Australia currently has the highest COVID-19 per capita infection rate in the world.

Australia currently has the highest COVID-19 per capita infection rate in the world. Photo: Getty

Victoria’s coronavirus infections have jumped again, with 45 more cases reported on Friday.

There were also five more fatalities, taking the state’s COVID death toll to 750. The national toll is 837.

The latest to die were a man in his 50s, one in his 70s, another in his 80s and two women in their 90s. All were linked to aged care outbreaks.

Friday’s reported infections come after a three-month low of just 28 on Thursday, and as state health authorities rush to find the links between a worrying cluster of COVID-19 cases in Melbourne’s south-east.

On Thursday night, there were 34 cases of COVID-19 linked to the Hallam and Casey areas, including 33 active infections. It has also sparked concerns for one of the area’s largest shopping centres, Fountain Gate, after an infected person visited the centre.

The outbreak is Victoria’s largest active cluster outside aged care.

Despite Friday’s jump in new infections to a seven-day high, Melbourne’s benchmark rolling 14-day average has fallen further. It is down to 42.7 (from 44.4 on Thursday).

Premier Daniel Andrews will give more details at a briefing following Friday’s national cabinet meeting.

Elsewhere, NSW confirmed six more COVID cases on Friday.

Five are returned overseas travellers in hotel quarantine. The remaining one is locally acquired, in linked to the Liverpool Hospital dialysis cluster, which has grown to 21 infections.

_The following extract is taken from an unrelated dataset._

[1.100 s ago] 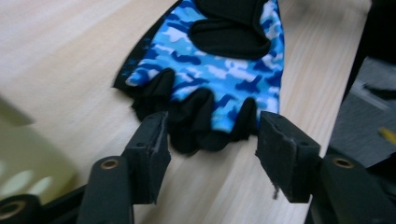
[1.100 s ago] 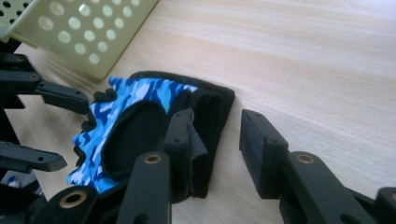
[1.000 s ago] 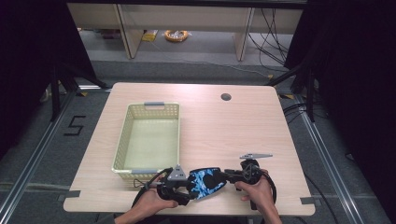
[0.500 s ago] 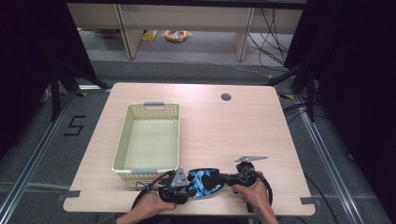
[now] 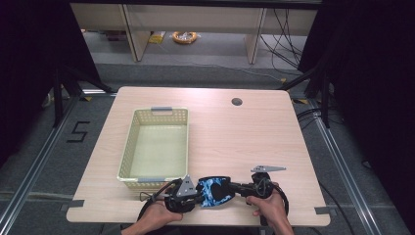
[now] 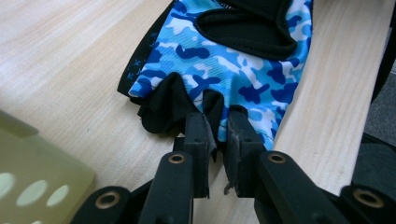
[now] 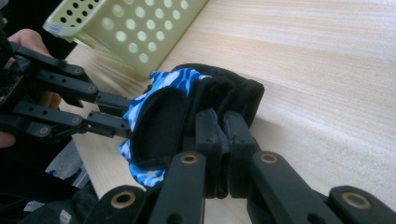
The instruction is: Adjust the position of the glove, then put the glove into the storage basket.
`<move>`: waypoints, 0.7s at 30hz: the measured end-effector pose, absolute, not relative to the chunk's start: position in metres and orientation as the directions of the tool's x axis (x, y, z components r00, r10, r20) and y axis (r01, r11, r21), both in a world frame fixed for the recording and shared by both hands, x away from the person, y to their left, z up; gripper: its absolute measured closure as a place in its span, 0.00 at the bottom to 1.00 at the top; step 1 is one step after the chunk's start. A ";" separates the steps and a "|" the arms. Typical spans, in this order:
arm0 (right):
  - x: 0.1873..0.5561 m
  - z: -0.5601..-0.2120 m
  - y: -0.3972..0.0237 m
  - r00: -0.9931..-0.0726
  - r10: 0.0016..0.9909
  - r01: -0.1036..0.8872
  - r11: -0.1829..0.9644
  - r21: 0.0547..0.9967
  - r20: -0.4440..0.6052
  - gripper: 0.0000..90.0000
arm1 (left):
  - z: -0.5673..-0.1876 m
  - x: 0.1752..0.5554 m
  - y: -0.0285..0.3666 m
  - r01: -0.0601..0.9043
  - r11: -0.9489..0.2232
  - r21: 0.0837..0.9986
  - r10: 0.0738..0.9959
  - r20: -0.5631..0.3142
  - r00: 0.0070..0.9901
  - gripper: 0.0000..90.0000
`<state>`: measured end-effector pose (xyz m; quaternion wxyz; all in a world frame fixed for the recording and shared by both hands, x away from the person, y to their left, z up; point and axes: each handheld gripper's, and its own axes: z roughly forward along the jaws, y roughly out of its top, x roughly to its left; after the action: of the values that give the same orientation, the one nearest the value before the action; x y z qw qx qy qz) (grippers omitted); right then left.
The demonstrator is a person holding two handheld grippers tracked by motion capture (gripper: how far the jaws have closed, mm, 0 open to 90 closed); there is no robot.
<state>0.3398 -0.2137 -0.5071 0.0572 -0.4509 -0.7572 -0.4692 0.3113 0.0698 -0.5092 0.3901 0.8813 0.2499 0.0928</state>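
At the near edge of the pale wooden worktop [image 5: 244,142], a fingerless fabric glove in blue, white and black camouflage print [image 5: 214,190] lies stretched between the 2 tools, just in front of the near right corner of the pale yellow perforated plastic basket [image 5: 157,147].

In the left gripper view the glove [image 6: 233,70] rests flat on the wood, black palm patch up, and the left tool [image 6: 217,123] has its black jaws drawn in on the glove's black finger-end edge, with fabric bunched between them; they have just been closing on it. In the right gripper view the right tool [image 7: 221,122] has its jaws pressed together on the bunched black cuff end of the glove [image 7: 187,112], so it pinches that edge and lifts it a little off the wood. That view also shows the left tool [image 7: 109,114] farther off, its 2 thin black jaws meeting the camouflage side of the glove, with the basket [image 7: 126,28] just behind it.

From above, the left tool [image 5: 193,196] sits at the glove's left end, held by the person's left hand [image 5: 159,215], and the right tool [image 5: 236,188] at its right end, held by the right hand [image 5: 271,210]. Both hands come in over the near rim of the worktop. The basket stands apart from the glove, its near wall just beside the left tool. A small round dark hole [image 5: 237,102] marks the far part of the worktop, well apart from everything else.
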 end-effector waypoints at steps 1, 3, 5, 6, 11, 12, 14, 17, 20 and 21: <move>0.338 -0.507 -0.214 -0.591 0.631 0.728 0.149 0.669 0.503 0.96 | -0.508 0.311 0.070 0.363 -0.571 0.736 0.506 -0.033 0.862 0.89; 0.334 -0.506 -0.215 -0.578 0.632 0.742 0.143 0.655 0.517 0.96 | -0.507 0.311 0.069 0.351 -0.574 0.740 0.495 -0.029 0.868 0.89; 0.331 -0.505 -0.217 -0.584 0.636 0.730 0.139 0.669 0.505 0.96 | -0.507 0.308 0.068 0.353 -0.573 0.740 0.491 -0.036 0.870 0.89; 0.330 -0.505 -0.217 -0.584 0.627 0.733 0.134 0.667 0.515 0.96 | -0.505 0.309 0.069 0.324 -0.595 0.735 0.469 -0.009 0.883 0.89; 0.327 -0.502 -0.216 -0.593 0.633 0.720 0.138 0.681 0.498 0.96 | -0.503 0.304 0.072 0.316 -0.588 0.745 0.464 -0.009 0.886 0.89; 0.327 -0.502 -0.215 -0.594 0.625 0.721 0.134 0.680 0.507 0.96 | -0.503 0.303 0.073 0.335 -0.574 0.747 0.474 -0.030 0.880 0.89; 0.325 -0.500 -0.214 -0.599 0.622 0.717 0.134 0.685 0.505 0.96 | -0.500 0.303 0.076 0.318 -0.586 0.745 0.467 -0.010 0.884 0.89; 0.323 -0.497 -0.212 -0.600 0.621 0.715 0.133 0.687 0.504 0.96 | -0.498 0.299 0.078 0.328 -0.563 0.759 0.473 -0.030 0.880 0.89; 0.322 -0.494 -0.210 -0.609 0.624 0.703 0.137 0.698 0.490 0.96 | -0.494 0.295 0.081 0.322 -0.558 0.765 0.477 -0.021 0.879 0.88; 0.321 -0.492 -0.209 -0.617 0.614 0.699 0.139 0.701 0.493 0.96 | -0.493 0.295 0.082 0.317 -0.565 0.762 0.472 -0.016 0.881 0.88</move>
<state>0.3206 -0.2089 -0.4920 0.0435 -0.4357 -0.7535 -0.4905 0.2946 0.0821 -0.4928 0.4088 0.8795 0.2243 0.0953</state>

Back in Victoria, deputy chief health officer Allen Cheng said on Thursday the Casey outbreak was of “most concern” to health officials, who were looking at it very closely.

New virus testing sites have been opened in the area, and council and community health officials are stepping up efforts to contain the outbreak.

Professor Cheng said Victoria was getting to the end of its COVID infections and the strategy was to “jump on the tail”.

“These are the sort of situations we really need to be on top of to get numbers down,” he said.

Professor Cheng said authorities were trying to determine if the cases were linked by workplaces or family groups.

“We do think that there are links and they are obviously all in the same area,” he said.

“There’s a number of households … we’re trying to find out where everyone has been so we can make sure the transmission chains are controlled,” he said.

Meanwhile, Professor Tony Blakely, an epidemiologist at the University of Melbourne, said earlier the state’s overall coronavirus numbers were “tracking down nicely”.

“By the 28th of September if we keep going at this rate, we should be less than 20 per day, and we should be less than a 14-day average of 30 per day,” he said.

The ABC is reporting that Victoria is ahead of where modelling used to determine the state government’s plan to reopen the state predicted it would be – with 10 days to go before Melbourne’s restrictions are due to ease again.

The University of Melbourne and University of New England modelling, released by the state Department of Health and Human Services earlier in September, predicted the state would have a 14-day case average of 63 on September 17.

It must be under 50 for Melbourne’s coronavirus rules to be relaxed from September 28.